▶ _The problem_: Start with the first line of the records below. Output each line exactly, ending with the one that contains "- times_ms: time".

▶ _Records for this task_:
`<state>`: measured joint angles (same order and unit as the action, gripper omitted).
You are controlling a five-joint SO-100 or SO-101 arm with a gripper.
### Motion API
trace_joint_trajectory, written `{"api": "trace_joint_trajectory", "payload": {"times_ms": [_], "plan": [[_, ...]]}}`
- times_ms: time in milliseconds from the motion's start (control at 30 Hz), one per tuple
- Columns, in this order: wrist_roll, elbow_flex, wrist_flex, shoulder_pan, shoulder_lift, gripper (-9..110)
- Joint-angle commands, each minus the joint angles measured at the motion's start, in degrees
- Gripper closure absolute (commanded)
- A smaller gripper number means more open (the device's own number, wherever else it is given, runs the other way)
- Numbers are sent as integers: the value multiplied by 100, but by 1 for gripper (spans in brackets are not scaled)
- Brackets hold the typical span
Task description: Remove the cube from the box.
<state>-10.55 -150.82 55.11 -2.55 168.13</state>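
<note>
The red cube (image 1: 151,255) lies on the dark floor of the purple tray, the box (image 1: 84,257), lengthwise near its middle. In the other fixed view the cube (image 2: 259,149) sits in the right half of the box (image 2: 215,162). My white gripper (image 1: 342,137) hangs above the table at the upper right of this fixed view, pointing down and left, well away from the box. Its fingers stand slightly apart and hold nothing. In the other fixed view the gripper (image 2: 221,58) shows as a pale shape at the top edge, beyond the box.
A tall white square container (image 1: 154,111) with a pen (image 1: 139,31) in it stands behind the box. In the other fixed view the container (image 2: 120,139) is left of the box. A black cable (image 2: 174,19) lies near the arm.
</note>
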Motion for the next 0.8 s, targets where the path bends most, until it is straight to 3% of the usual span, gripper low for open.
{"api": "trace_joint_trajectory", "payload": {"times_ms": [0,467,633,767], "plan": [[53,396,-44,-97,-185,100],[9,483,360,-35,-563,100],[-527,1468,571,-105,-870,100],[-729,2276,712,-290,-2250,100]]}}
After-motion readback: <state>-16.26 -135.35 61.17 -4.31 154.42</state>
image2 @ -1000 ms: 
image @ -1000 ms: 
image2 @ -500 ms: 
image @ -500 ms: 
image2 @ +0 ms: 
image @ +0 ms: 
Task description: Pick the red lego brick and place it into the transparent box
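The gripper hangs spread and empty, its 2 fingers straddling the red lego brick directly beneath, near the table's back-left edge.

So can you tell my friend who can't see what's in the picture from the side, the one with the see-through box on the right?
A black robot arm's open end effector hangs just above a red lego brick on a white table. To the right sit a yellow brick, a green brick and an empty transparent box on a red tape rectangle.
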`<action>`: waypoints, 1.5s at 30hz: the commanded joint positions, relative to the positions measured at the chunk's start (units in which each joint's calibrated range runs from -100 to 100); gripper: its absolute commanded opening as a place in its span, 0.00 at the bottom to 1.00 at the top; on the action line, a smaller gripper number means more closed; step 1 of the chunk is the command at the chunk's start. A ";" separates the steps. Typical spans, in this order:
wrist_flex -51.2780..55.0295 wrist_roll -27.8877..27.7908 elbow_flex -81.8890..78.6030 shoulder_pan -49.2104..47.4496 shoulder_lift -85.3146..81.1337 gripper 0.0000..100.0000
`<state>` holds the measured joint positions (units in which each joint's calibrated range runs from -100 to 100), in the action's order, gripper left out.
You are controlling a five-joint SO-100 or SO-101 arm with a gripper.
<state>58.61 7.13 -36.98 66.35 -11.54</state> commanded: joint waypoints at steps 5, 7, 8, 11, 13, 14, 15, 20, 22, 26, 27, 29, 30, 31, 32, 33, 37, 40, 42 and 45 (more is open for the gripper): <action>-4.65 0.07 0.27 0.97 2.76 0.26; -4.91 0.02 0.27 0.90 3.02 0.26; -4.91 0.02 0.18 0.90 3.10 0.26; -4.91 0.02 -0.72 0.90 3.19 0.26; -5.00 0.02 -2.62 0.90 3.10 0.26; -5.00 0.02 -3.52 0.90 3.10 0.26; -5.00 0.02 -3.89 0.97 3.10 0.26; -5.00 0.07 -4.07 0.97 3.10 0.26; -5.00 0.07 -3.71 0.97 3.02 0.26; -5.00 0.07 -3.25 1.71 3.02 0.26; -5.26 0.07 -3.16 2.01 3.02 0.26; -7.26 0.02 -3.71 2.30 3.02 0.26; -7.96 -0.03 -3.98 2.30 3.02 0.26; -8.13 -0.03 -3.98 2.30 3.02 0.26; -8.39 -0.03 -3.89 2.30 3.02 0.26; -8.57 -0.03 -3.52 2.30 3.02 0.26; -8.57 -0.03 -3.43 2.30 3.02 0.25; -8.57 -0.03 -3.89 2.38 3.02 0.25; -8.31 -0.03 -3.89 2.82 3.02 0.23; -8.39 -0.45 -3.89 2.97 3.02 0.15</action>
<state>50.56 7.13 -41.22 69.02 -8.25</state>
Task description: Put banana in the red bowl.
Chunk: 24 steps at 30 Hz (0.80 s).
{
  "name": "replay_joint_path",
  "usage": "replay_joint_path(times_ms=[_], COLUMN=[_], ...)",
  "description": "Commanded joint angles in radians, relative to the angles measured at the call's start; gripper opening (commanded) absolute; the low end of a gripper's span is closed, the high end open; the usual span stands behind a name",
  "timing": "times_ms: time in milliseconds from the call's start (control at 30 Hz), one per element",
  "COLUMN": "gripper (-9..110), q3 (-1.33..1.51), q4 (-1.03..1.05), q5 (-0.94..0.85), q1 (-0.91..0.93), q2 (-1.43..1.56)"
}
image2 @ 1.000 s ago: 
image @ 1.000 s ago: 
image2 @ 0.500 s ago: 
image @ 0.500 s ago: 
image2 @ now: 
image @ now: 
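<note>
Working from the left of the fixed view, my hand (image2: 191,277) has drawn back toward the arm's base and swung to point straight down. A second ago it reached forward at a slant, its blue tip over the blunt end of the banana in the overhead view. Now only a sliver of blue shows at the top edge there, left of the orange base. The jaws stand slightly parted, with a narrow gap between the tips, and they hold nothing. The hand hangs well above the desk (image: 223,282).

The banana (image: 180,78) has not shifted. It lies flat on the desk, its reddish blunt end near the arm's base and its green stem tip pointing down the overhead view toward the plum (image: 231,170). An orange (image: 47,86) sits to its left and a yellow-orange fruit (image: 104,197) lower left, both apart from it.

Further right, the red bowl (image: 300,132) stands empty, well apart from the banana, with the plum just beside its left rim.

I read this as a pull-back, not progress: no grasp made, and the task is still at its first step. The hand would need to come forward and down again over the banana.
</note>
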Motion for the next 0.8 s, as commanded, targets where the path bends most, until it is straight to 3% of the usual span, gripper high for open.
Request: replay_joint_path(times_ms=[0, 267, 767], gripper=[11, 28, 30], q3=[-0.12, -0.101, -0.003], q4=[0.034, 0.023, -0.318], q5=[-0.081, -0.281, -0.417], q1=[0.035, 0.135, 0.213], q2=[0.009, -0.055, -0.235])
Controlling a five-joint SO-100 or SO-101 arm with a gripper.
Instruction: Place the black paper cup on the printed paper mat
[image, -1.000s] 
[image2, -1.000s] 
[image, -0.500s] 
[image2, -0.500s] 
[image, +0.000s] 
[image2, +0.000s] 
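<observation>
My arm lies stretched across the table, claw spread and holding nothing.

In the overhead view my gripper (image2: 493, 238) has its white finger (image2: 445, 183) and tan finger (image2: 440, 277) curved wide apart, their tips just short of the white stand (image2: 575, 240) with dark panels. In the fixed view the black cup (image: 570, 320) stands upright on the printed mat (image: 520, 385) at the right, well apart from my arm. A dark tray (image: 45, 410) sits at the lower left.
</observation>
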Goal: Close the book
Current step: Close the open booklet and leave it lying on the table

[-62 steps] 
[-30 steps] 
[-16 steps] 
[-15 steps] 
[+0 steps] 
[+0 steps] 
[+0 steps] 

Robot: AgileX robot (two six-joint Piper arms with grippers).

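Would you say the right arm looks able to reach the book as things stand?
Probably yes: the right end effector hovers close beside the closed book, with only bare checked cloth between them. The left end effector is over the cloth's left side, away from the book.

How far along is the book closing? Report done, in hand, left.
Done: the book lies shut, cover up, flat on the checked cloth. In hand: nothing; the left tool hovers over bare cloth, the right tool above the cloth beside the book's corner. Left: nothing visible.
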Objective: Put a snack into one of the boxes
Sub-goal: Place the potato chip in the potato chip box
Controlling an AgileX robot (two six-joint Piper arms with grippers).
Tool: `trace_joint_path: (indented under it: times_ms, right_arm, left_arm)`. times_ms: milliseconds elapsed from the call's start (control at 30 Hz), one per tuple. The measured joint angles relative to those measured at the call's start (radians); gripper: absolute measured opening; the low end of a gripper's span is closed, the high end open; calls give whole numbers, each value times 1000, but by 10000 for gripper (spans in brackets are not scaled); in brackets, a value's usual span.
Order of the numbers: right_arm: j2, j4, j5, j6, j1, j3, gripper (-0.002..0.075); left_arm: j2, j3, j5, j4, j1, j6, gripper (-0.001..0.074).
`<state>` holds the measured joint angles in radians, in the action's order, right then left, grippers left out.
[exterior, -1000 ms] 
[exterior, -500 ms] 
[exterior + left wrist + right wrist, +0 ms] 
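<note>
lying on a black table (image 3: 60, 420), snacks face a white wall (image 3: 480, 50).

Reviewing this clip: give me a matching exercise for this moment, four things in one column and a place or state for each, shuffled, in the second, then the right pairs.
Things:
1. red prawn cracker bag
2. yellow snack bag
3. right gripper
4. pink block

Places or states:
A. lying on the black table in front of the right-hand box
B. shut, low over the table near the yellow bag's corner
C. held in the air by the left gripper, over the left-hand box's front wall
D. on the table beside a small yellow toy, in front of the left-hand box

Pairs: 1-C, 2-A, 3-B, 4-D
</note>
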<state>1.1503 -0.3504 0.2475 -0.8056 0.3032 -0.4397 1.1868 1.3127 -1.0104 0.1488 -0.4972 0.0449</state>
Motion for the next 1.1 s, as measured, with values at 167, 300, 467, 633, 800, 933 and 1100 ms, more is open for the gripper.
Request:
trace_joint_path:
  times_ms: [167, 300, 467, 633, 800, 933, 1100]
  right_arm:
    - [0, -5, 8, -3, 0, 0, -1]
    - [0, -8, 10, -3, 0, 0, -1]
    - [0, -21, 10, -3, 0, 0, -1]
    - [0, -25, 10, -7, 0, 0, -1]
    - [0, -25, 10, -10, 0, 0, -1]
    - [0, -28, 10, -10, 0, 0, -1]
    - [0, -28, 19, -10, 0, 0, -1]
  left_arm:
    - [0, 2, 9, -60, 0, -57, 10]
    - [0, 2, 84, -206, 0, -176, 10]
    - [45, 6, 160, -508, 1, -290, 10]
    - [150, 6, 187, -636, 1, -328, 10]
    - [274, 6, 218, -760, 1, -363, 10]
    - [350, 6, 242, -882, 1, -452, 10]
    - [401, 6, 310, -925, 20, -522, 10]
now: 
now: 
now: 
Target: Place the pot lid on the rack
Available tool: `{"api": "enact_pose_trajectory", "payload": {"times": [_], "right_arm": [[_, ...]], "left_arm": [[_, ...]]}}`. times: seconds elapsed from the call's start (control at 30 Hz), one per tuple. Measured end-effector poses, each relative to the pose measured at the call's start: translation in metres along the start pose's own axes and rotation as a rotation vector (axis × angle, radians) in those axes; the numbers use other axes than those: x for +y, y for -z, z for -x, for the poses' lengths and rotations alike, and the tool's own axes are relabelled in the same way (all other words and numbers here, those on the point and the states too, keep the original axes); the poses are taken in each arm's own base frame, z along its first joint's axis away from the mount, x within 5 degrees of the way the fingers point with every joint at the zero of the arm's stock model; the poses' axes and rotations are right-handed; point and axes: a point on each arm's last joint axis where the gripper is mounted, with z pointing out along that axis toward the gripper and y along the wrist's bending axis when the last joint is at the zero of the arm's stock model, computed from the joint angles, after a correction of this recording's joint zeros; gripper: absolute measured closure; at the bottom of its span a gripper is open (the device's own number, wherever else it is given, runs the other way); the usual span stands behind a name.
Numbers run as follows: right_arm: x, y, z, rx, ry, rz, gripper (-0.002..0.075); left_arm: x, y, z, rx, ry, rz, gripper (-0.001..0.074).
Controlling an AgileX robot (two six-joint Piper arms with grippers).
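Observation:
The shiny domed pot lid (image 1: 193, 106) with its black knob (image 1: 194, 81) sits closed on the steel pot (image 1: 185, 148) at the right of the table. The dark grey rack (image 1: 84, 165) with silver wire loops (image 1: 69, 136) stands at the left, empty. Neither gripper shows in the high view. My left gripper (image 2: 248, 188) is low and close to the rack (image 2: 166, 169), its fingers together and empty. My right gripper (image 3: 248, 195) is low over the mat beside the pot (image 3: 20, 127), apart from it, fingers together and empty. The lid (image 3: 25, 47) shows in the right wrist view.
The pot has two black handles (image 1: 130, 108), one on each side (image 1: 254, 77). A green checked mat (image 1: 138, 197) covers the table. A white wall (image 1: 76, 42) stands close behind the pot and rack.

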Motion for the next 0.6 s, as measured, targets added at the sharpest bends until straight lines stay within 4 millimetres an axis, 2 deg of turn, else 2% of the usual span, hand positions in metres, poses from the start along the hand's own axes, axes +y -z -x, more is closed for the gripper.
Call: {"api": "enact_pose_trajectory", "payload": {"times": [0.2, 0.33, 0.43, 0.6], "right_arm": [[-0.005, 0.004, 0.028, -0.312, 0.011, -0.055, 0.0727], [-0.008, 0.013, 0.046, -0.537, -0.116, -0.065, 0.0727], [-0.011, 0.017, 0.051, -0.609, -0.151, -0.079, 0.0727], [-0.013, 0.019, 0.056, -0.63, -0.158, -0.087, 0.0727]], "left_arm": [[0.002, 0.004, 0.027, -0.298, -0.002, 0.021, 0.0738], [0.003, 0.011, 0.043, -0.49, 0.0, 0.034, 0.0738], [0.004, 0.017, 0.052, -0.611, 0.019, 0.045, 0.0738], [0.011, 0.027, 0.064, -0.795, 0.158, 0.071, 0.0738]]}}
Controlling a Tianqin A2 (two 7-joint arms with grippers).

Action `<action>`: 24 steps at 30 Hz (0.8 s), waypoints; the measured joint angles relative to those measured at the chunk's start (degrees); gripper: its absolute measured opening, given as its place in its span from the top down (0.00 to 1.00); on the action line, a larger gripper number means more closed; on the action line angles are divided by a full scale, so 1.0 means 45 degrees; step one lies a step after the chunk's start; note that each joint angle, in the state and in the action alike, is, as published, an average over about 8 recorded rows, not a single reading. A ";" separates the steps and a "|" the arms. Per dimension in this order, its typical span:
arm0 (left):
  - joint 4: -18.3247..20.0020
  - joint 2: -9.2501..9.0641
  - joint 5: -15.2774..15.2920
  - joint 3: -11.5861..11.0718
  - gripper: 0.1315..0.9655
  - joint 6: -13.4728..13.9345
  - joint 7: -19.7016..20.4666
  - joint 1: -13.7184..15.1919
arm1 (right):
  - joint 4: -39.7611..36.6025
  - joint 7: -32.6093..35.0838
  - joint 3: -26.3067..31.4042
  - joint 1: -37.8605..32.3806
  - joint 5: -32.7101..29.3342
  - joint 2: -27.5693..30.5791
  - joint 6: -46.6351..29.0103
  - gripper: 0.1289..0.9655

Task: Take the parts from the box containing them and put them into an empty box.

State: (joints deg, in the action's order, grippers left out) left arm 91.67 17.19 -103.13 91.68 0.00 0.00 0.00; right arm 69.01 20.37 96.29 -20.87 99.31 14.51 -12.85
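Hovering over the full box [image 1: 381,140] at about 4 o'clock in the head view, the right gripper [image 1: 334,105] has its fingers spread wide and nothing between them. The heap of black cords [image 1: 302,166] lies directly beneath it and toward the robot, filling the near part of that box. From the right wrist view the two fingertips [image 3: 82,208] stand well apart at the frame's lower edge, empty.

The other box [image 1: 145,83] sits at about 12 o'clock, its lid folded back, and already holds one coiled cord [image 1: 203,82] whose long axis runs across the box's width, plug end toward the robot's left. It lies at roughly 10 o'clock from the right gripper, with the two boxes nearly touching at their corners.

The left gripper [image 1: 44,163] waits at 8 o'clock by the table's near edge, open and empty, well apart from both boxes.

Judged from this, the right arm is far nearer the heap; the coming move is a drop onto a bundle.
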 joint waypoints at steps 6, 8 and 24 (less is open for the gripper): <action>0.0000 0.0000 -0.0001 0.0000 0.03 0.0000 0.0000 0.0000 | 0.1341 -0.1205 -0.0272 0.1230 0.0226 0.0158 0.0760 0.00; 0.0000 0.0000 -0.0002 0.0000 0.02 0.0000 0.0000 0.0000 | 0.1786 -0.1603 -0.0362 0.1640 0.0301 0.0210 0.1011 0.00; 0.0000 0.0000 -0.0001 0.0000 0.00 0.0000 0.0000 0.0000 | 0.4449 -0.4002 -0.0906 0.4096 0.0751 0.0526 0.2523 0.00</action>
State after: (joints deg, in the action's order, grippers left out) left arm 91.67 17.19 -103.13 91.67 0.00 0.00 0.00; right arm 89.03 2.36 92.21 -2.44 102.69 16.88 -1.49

▶ _Output for this task_:
`<state>`: measured joint angles (same order and unit as the action, gripper omitted).
You are controlling a five-joint SO-100 or SO-101 arm with a gripper.
### Motion API
trace_joint_trajectory, written `{"api": "trace_joint_trajectory", "payload": {"times_ms": [_], "plan": [[_, ...]]}}`
- times_ms: time in milliseconds from the motion's start (control at 30 Hz), one per tuple

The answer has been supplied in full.